San Francisco by Design

As an international student, you can expect to be asked why you chose GGU. First of all, GGU is in the heart of the city. In the Financial District, I am walking distance from the most “happening” business in San Francisco like Salesforce, Twitter, LinkedIn, Deloitte and JP Morgan.

Salesforce Tower

If you are a design snob like me, you will truly appreciate the complex and modern architecture of the city. From traditional and historical landmarks like the Palace of Fine Arts, City Hall, and Civic Center to the ultra-modern buildings like the Salesforce Tower, Transamerica Pyramid and the skyscrapers of the Financial District. The city also offers an array of fun and exciting attractions and activities like the Pier 39, the Dungeon of SF, night tours of the Alcatraz Island, Lands’ End, Red Wood Forest, and the walking tours of the city.

GGU student body is a global and diverse community. You will have the chance to meet, collaborate and make friendship with students who come from all over the world – India, the Middle East, China, and others — and bring their unique experience into classroom discussions and projects.
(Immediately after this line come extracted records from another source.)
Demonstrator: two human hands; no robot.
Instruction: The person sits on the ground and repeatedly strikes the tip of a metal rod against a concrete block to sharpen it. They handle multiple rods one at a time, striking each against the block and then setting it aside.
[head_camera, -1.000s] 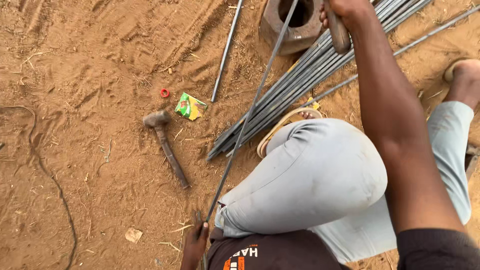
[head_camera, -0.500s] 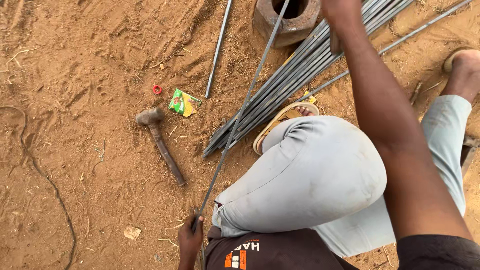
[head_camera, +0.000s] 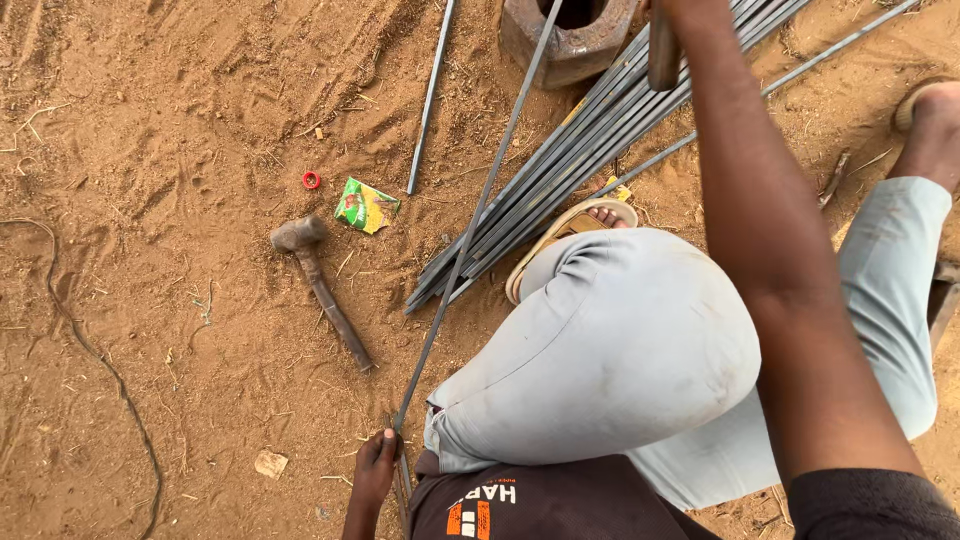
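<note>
My left hand (head_camera: 376, 468) grips the near end of a long thin steel rod (head_camera: 475, 218) at the bottom of the view. The rod runs up and to the right into a heavy rusty metal block with a round hole (head_camera: 568, 38) at the top. My right arm reaches up past my bent knee in grey trousers (head_camera: 620, 350). My right hand (head_camera: 672, 12), mostly cut off by the top edge, is closed on a dark wooden handle (head_camera: 663, 55) beside the block. A bundle of similar steel rods (head_camera: 590, 150) lies on the sand under the held rod.
A rusty hammer (head_camera: 318, 282) lies on the sandy ground to the left, near a green wrapper (head_camera: 365, 206) and a small red ring (head_camera: 311, 180). One loose rod (head_camera: 430, 95) lies apart. A thin cable (head_camera: 95, 355) curves at the left. My sandalled foot (head_camera: 575, 225) rests by the bundle.
The view has shifted slightly, and my right hand has moved up toward the top edge. My left hand still holds the rod's near end.
</note>
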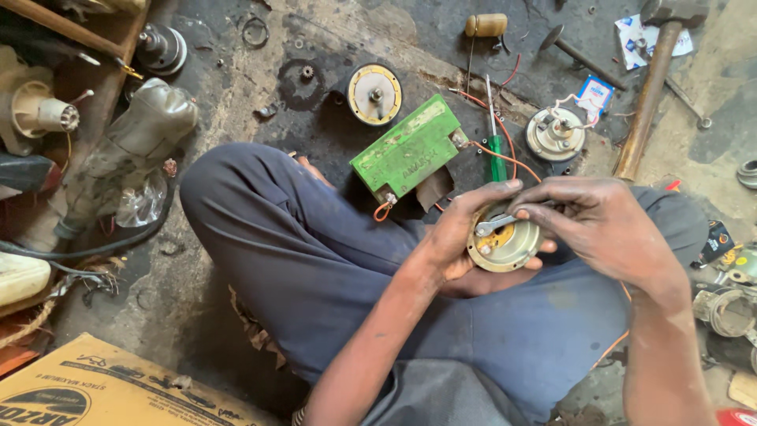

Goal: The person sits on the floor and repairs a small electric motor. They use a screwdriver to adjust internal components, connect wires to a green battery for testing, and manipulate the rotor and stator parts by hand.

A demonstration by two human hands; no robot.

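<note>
At the far left edge of the frame a cream plastic part (35, 106) lies beside a grey, dusty machine housing (134, 146), and a cardboard box (110, 390) fills the lower left corner. Near the upper middle, a round brass-faced gauge (374, 93) rests on the stained concrete floor (236, 79), just left of a green rectangular battery (408, 147) with orange wires trailing from it. A green-handled screwdriver (497, 162) lies just right of the battery. In the middle right, above the person's crossed legs in dark blue trousers (315, 260), the left hand (453, 241) is closed around a round brass-coloured gauge body (505, 244), cupping it from below with the thumb over its top edge. The right hand (603, 225) grips a small silver spanner (501, 224), whose open end sits on the gauge's face. Further up right, another round gauge (554, 134) with white wires lies on the floor, and a hammer (654, 79) with a long wooden handle slants through the upper right corner.
</note>
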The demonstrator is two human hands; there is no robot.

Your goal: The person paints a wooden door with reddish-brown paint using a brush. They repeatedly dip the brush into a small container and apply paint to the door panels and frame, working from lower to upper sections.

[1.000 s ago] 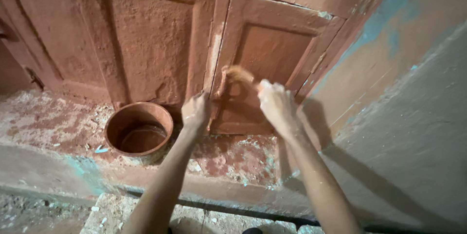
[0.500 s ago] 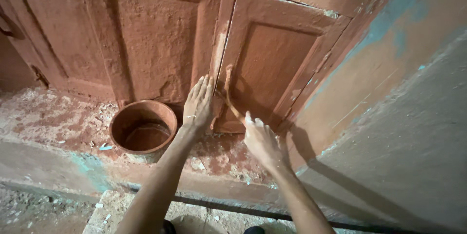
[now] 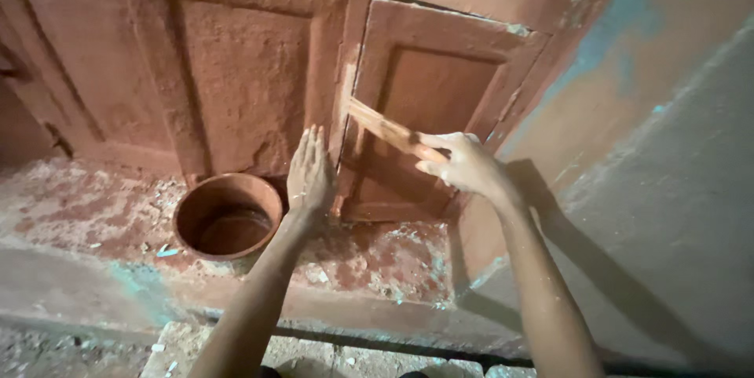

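Note:
My right hand [image 3: 465, 164] grips the end of a paint-coated flat stick or brush [image 3: 382, 127] whose far tip rests on the edge of the right door leaf [image 3: 428, 84]. My left hand [image 3: 310, 172] lies flat, fingers together, against the bottom of the left door leaf [image 3: 236, 72] beside the seam between the two leaves. Both panelled wooden leaves are covered in reddish-brown paint. A round clay-coloured pot [image 3: 228, 215] with dark liquid inside stands on the threshold just left of my left hand.
The stone threshold [image 3: 102, 213] is blotched with reddish paint and flakes. A plastered wall [image 3: 667, 189] with grey, reddish and turquoise patches rises on the right. A step edge [image 3: 330, 315] runs below the threshold, with rough ground beneath.
My right hand rose again and swung the stick up against the edge of the right door leaf. My left hand stayed flat near the seam, sliding slightly lower.

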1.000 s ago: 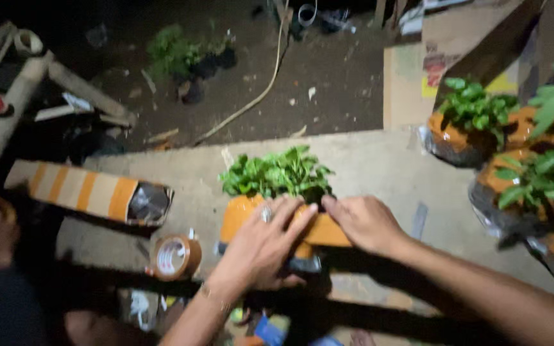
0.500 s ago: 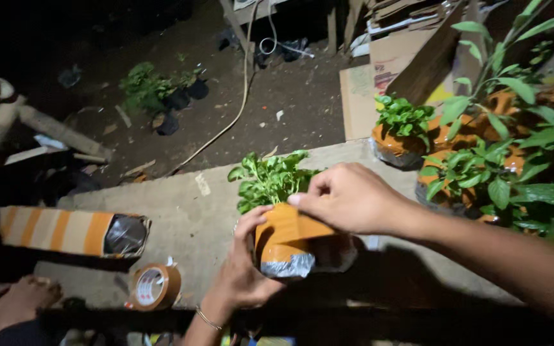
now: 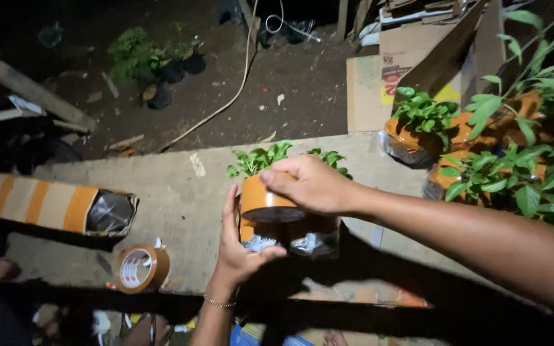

I am now in my second term of the Masters in Marketing program, and I am very busy. I am a member of the Student IT Advisory Board, a Graduate Student Assistant in the GGU eLearning Department, and vice president of the GGU Marketing Club. The members of the club and I will be participating in the Marketing Edge competition this year, which challenges student teams to produce a marketing plan to solve a real marketing problem posed by a real company.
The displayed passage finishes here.